Hundreds of people who recently received Canadian citizenship certificates under a landmark new law are now being asked to return those documents, as federal immigration officials re-examine whether applicants submitted adequate proof of their family connections to Canada.
Immigration, Refugees and Citizenship Canada sent formal review notices on June 13, informing some recipients that their files suggest they "may not be entitled" to hold a citizenship certificate. The letters ordered recipients to surrender their paper documents while their cases are reassessed.
The development has caught many new citizens off guard, coming weeks or months after they had already been recognized as Canadian under the country's expanded citizenship rules.
The reviews involve people who obtained citizenship under Bill C-3, a law that took effect in December 2025. The legislation permanently removed the so-called "first-generation limit," which had since 2009 prevented Canadians born abroad from passing citizenship to their own foreign-born children and grandchildren.
The law retroactively granted citizenship to people who had been previously excluded, allowing descendants of Canadian citizens across multiple generations to claim recognition. Following its passage, the government filing fee for a citizenship certificate was set at CAD $75 per person, and IRCC received a surge of applications, with many cases requiring paper submissions due to the complexity of multigenerational family histories.
Despite the scale and enthusiasm of the response, the government is now scrutinizing a portion of those approved applications. Officials have clarified that the review process does not constitute a formal revocation of citizenship, but is instead a re-examination of whether specific applications contain sufficient documentation. Applicants are being given the opportunity to provide additional evidence before any final decision is made.
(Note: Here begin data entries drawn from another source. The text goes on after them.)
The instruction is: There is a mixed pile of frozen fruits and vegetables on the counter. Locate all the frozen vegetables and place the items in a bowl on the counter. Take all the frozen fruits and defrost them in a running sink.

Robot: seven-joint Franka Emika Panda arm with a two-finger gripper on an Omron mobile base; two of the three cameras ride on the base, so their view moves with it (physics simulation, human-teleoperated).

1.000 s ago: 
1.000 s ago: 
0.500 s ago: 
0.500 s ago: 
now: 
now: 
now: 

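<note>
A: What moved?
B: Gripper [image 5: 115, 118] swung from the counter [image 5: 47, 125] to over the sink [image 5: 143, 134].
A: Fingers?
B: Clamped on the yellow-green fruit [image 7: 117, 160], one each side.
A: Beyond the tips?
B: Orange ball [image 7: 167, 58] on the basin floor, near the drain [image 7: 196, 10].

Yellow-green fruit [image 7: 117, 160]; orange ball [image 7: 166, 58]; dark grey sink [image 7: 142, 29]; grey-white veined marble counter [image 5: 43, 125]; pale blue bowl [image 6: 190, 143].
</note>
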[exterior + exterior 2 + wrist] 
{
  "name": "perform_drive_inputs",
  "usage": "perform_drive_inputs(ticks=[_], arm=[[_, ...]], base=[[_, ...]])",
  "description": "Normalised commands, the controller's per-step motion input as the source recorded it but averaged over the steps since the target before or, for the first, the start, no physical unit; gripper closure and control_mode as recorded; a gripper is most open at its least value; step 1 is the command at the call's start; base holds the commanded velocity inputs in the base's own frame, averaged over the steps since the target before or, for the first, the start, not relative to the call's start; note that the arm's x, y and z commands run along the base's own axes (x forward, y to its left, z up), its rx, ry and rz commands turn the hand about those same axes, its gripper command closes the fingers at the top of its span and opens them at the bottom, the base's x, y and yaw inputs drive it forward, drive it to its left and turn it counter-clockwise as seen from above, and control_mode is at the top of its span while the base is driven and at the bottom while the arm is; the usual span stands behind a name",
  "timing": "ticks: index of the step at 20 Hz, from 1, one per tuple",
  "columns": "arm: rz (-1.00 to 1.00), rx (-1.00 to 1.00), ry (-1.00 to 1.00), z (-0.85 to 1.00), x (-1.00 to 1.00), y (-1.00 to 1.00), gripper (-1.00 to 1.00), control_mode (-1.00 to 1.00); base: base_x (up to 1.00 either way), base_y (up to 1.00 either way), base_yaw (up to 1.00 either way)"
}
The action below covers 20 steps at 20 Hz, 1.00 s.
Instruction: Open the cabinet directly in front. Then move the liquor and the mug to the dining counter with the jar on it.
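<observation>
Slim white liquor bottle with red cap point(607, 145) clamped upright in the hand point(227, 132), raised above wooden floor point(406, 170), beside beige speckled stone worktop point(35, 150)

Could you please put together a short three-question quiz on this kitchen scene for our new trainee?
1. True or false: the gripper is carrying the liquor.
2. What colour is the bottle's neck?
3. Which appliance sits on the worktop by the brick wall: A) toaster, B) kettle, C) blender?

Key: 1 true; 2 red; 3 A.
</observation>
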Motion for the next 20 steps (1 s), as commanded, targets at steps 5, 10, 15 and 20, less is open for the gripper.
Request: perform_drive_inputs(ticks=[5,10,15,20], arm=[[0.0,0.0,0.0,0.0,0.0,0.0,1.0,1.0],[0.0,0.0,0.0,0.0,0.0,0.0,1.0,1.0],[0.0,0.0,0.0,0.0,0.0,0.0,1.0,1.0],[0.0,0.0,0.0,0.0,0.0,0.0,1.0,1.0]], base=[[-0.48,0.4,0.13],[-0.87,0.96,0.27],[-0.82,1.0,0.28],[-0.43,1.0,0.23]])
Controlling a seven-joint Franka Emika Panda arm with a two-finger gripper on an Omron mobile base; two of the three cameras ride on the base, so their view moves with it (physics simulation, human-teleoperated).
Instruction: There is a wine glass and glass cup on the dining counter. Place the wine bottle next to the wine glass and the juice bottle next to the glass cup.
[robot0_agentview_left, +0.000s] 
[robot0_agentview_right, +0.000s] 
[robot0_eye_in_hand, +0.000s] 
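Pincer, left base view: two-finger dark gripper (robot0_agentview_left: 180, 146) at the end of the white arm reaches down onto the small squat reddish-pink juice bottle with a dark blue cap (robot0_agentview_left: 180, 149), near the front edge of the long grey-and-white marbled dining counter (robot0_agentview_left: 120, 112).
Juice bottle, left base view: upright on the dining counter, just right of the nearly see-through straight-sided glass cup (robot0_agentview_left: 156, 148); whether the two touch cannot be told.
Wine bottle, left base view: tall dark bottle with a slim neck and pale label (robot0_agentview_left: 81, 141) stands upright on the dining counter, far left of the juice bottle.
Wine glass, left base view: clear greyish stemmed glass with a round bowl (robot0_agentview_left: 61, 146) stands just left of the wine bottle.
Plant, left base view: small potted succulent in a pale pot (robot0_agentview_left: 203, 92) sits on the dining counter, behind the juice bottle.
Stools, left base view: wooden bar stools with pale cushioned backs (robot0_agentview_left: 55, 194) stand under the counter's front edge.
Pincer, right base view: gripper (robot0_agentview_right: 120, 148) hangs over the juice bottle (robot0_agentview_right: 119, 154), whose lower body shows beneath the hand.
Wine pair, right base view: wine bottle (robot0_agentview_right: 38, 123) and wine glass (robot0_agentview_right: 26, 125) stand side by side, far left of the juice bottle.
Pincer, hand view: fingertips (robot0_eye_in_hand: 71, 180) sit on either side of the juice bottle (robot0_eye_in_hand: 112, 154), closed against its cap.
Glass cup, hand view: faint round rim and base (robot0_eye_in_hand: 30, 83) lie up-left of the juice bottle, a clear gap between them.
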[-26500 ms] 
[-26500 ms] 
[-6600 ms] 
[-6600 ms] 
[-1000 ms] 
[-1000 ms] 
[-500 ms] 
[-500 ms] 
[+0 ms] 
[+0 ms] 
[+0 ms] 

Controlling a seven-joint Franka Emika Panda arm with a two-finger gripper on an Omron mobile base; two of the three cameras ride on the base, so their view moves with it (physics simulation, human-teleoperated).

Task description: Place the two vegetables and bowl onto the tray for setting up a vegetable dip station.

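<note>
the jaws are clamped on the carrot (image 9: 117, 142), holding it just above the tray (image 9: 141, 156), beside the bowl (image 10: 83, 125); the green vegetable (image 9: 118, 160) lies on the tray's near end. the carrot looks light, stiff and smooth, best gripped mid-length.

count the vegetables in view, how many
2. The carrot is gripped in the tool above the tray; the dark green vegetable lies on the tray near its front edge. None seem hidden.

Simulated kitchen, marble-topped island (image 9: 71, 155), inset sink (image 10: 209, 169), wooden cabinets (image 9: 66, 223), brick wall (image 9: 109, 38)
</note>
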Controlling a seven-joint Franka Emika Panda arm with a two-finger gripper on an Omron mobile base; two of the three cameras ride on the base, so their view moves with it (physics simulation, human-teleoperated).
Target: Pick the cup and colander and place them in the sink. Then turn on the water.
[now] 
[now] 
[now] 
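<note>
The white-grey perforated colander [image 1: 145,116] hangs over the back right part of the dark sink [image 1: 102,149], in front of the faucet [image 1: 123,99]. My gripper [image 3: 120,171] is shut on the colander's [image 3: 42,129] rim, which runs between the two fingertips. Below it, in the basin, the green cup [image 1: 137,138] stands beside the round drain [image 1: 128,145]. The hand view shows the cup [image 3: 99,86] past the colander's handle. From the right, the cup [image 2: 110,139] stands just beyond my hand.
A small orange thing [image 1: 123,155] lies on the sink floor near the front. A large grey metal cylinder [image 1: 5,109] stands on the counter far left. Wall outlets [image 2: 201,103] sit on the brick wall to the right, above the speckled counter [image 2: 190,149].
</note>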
According to the review letters, applications were flagged for two primary reasons. In some cases, supporting documents were not obtained directly from official government record-holding authorities. In others, applicants failed to explain why official records could not be located or accessed.
A key concern appears to be whether applicants adequately demonstrated an unbroken chain of descent from a Canadian citizen using records deemed acceptable by IRCC. Some applicants reportedly relied on genealogy platforms and family history websites, while others submitted archival materials rather than records issued by provincial vital statistics offices or civil registries.
When official records are unavailable, IRCC guidance recommends that applicants provide a written explanation along with documentation — such as formal "no record" letters — showing that genuine efforts were made to obtain the records through proper channels.
Only paper citizenship certificates must be surrendered during the review period. Electronic certificates are not affected and do not need to be returned.
The notices have introduced serious disruption for individuals who had already begun making concrete life decisions based on their newly recognized citizenship status. One woman from the state of Maine had listed her home for sale and was preparing to relocate to Canada after receiving her certificate earlier this year. She described the notice as arriving without any prior warning, leaving her with little time to gather the additional documentation now being requested.
Processing times for citizenship certificate applications currently run between 12 and 18 months from the date IRCC confirms receipt of a complete application. For those now caught in a review, that timeline may effectively restart if additional documentation is required, adding further uncertainty to an already complex process.
Immigration lawyers have described the suspension of certificates that have already been issued as highly unusual, particularly given the apparent scale of those affected. The exact number of people who received review notices has not been publicly disclosed by the government.
Applicants who receive a review notice retain the right to submit additional supporting evidence. Those navigating the process are generally advised to obtain records directly from the agencies that originally created them, such as vital statistics offices or civil registries. Where records genuinely cannot be located, providing a documented paper trail of the search effort is considered essential.
Bill C-3 was introduced partly in response to a constitutional challenge in which an Ontario court found the original first-generation limit to be unconstitutional. The law was designed to correct longstanding injustices experienced by so-called "Lost Canadians" — people who lost or were denied citizenship due to outdated provisions in Canadian law.
The demand triggered by the legislation has been substantial. IRCC previously confirmed it received more than 12,000 proof-of-citizenship applications in the weeks immediately following the law's implementation.
Experts note that complex genealogical chains benefit significantly from professional oversight, and that a single missing document can restart the entire application clock — making thorough preparation critical before submitting any citizenship claim.
For many people abroad hoping to secure a Canadian passport through family heritage, the new law has created a genuine and meaningful pathway. However, the current reviews are a stark reminder that eligibility alone is not sufficient — documentation must be thorough, traceable, and obtained from recognized official sources.